Collected data entries:
□ □ □

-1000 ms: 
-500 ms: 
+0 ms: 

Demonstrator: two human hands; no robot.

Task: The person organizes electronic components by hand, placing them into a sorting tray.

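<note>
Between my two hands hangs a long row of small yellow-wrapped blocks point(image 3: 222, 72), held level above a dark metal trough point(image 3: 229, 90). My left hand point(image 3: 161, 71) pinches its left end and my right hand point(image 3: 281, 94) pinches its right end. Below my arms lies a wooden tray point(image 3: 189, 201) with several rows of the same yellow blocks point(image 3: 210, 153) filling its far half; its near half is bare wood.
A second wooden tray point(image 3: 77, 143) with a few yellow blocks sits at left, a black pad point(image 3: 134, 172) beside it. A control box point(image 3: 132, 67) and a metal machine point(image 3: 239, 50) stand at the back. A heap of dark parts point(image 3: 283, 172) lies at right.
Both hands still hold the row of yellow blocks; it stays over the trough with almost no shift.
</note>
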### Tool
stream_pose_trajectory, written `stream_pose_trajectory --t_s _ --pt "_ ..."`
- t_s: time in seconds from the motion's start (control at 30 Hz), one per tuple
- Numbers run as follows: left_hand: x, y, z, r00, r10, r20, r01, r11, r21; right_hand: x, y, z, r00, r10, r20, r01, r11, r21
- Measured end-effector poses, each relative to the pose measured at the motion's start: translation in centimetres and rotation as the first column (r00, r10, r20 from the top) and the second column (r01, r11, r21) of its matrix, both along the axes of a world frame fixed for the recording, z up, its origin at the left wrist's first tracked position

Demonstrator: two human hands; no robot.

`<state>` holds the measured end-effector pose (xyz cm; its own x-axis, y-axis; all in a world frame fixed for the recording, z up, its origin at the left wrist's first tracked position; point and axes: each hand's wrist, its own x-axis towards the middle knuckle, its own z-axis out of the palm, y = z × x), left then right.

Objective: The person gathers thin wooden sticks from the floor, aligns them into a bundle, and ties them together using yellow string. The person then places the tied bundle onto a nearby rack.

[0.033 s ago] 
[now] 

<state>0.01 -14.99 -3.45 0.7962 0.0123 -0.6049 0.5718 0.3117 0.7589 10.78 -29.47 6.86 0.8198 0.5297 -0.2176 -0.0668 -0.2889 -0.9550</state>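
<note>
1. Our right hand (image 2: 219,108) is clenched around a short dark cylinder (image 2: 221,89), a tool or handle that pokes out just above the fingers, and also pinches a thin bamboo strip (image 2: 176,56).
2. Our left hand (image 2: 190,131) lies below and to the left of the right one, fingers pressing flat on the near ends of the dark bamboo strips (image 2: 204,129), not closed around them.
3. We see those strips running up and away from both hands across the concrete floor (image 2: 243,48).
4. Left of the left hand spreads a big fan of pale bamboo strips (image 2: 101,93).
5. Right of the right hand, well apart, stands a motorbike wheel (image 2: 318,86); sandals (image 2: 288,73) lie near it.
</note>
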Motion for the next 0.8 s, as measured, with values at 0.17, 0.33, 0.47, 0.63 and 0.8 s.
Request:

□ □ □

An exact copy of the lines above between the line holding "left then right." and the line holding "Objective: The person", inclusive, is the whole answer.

# Task result
`<state>` holds the measured end-effector pose (xyz cm; its own x-axis, y-axis; all in a world frame fixed for the recording, z up, its origin at the left wrist's first tracked position; point and axes: each hand's wrist, its own x-axis towards the middle knuckle, its own z-axis out of the palm, y = z × x), left then right.

Objective: The person gathers thin wooden sticks from the floor, aligns them into a bundle, and ties them together using yellow string. The person then places the tied bundle onto a nearby rack.

No part of the exercise remains open.